UC Davis physicist praises 2015 Nobel prize for neutrinos

Robert Svoboda contributed to Nobel-winning neutrino experiments.

By Becky Oskin

Billions of mysterious particles called neutrinos bombard your body every day. But catching even one neutrino is a huge effort. Nearly all neutrinos pass through people — and even our planet Earth — without a trace.

“There are 65 million neutrinos going through your thumbnail every second,” said Robert Svoboda, a UC Davis physics professor who has studied neutrinos for more than 25 years. “Only one will stop in your body during your lifetime.”

Svoboda collaborated on one of the two neutrino experiments honored this year by the 2015 Nobel Prize in Physics. The Nobel prizes went to Takaaki Kajita, leader of the Super-Kamiokande Collaboration in Japan, and Arthur McDonald, who leads the Sudbury Neutrino Observatory Collaboration in Canada.

Researchers want to understand neutrinos because the particles carry information about the inner workings of stars. The intense nuclear reactions inside stars, supernovas and nuclear reactors all produce neutrinos. Svoboda also thinks neutrinos may have played a role in creating more matter than antimatter just after the big bang. The big bang should have produced equal parts matter and antimatter, but our universe has mostly matter and seemingly very little antimatter, he said.

A weighty discovery

Svoboda joined the Super-Kamiokande experiment, or Super-K, in the early 1990s. Built in an old mine in Japan, the Super-K experiment centers on a 50,000-ton tank of purified water (about 13 million gallons). The tank’s sheer size means researchers can catch a few neutrinos randomly colliding with molecules in the water. Sensors monitor the faint light flashes created by these neutrino collisions. Super-K snags about 20 to 30 neutrinos on a typical day, Svoboda said.

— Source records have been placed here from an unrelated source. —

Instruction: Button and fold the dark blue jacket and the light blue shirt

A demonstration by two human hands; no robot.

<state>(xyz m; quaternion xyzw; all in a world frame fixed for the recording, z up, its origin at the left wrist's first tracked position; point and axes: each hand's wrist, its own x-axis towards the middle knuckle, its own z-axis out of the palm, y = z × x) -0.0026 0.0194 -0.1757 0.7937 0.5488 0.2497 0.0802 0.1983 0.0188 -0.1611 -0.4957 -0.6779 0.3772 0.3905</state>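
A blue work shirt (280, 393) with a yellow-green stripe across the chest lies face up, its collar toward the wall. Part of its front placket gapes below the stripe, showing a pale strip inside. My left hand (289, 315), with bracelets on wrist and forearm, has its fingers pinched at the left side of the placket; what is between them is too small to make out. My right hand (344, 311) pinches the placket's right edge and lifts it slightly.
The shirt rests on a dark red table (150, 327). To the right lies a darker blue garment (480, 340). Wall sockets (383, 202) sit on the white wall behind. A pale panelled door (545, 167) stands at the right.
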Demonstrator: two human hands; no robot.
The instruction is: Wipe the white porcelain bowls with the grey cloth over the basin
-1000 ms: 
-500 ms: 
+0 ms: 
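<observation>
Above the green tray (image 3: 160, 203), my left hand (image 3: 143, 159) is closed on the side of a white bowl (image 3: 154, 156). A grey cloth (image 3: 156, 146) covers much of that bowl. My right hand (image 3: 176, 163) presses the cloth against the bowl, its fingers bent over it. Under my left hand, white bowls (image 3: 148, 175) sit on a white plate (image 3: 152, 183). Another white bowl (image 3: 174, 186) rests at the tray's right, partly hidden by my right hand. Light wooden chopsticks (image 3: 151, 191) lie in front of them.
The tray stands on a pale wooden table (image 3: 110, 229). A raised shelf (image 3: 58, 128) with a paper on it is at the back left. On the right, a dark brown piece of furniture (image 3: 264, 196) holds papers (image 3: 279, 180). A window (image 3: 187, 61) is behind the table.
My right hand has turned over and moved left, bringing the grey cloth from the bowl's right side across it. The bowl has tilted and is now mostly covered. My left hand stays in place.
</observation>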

Physicists at Super-K already knew neutrinos come in three types, also called flavors: electron, muon and tau. The names refer to the particles produced when a neutrino collides with matter. (UC Davis physicist Phil Yager, professor emeritus, helped capture the first direct evidence of the tau neutrino in the late 1990s.)

“Flavor is a name given to something we don’t quite understand,” Svoboda said. “We don’t know why there are three flavors. We’re probably missing something very important, and don’t know it yet.”

The Super-K group discovered that neutrinos oscillated, switching between different types. The Sudbury Neutrino Observatory confirmed that neutrinos switch flavors on their journey from the Sun. The oscillation observations confirmed that neutrinos have a very tiny mass. Before the experiment, most physicists thought neutrinos were massless particles. These results meant the Standard Model of the universe and its particles was wrong.

Next steps

New neutrino experiments may help solve some of these riddles. Svoboda is a leading scientist on the Deep Underground Neutrino Experiment (DUNE), a mega-neutrino detector at Fermilab in Batavia, Illinois. The DUNE experiment could lead to a better estimate of the mass of the Universe, and an improved measure of neutrino mass.

Whatever the results from DUNE, Svoboda expects more surprises from scientists studying neutrinos.

“This is the fourth Nobel prize for neutrino research, and it won’t be the last one,” Svoboda said.